**ASSIGNED TASK**
Once the line with "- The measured" is found in the data, output it and each following line exactly, up to and including the line with "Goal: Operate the", and nothing before or after.

(Items from a data source)

◇ ◇ ◇ ◇

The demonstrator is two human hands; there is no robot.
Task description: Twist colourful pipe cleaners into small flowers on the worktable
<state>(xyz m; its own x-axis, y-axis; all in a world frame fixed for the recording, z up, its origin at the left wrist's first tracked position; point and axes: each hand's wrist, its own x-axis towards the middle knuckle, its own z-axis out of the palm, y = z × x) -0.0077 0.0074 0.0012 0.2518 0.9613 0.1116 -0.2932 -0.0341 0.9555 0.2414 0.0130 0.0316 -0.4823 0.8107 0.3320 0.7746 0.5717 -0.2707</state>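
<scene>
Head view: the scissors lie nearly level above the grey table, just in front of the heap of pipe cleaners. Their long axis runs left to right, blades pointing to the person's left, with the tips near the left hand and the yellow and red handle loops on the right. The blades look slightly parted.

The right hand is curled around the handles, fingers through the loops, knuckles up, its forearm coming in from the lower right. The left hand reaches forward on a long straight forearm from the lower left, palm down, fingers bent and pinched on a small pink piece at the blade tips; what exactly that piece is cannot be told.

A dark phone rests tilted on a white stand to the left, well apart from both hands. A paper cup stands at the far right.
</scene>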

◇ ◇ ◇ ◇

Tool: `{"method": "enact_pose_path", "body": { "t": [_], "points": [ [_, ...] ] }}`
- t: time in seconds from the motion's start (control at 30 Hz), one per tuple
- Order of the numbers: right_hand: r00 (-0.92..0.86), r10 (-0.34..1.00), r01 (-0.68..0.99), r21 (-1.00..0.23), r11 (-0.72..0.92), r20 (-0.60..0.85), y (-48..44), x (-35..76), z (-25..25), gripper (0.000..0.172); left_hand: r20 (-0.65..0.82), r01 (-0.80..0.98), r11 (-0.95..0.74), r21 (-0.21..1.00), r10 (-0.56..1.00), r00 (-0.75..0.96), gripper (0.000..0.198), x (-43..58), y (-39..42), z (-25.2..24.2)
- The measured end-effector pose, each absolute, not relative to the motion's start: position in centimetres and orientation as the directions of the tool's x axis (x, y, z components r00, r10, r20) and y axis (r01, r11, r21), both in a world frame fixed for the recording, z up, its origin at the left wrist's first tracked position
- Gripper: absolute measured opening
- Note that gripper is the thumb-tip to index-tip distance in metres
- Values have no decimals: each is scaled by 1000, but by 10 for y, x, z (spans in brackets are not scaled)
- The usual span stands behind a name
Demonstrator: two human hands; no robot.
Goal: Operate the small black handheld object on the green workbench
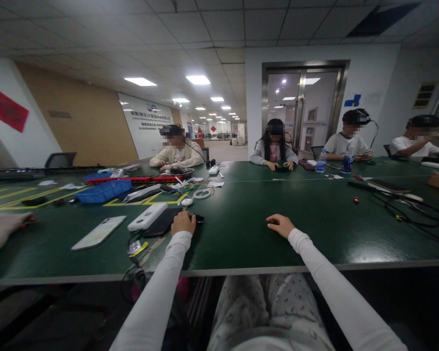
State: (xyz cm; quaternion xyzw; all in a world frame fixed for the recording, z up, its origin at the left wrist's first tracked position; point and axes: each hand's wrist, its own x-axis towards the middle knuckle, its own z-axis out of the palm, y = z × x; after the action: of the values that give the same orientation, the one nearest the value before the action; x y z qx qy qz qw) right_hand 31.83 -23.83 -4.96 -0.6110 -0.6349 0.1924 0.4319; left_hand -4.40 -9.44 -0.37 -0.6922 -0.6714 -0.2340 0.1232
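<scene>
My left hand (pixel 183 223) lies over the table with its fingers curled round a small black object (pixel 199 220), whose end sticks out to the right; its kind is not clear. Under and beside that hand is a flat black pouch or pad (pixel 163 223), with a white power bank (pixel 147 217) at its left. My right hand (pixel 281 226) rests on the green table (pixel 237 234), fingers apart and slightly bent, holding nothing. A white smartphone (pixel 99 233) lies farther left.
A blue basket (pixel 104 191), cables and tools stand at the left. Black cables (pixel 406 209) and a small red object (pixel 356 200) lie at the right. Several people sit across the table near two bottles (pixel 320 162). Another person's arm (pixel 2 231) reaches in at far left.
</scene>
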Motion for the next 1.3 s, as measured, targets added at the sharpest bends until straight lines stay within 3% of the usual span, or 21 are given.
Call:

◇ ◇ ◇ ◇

**ANSWER SECTION**
- The measured end-effector pose, each absolute, not relative to the motion's start: position in centimetres and orientation as the directions of the tool's x axis (x, y, z components r00, r10, r20) and y axis (r01, r11, r21), both in a world frame fixed for the recording, z up, its origin at the left wrist's first tracked position
- Gripper: absolute measured opening
- Note that gripper is the thumb-tip to index-tip distance in metres
- Values have no decimals: each is scaled by 1000, but by 10 for y, x, z (spans in brackets are not scaled)
- The usual span stands behind a name
Demonstrator: two human hands; no robot.
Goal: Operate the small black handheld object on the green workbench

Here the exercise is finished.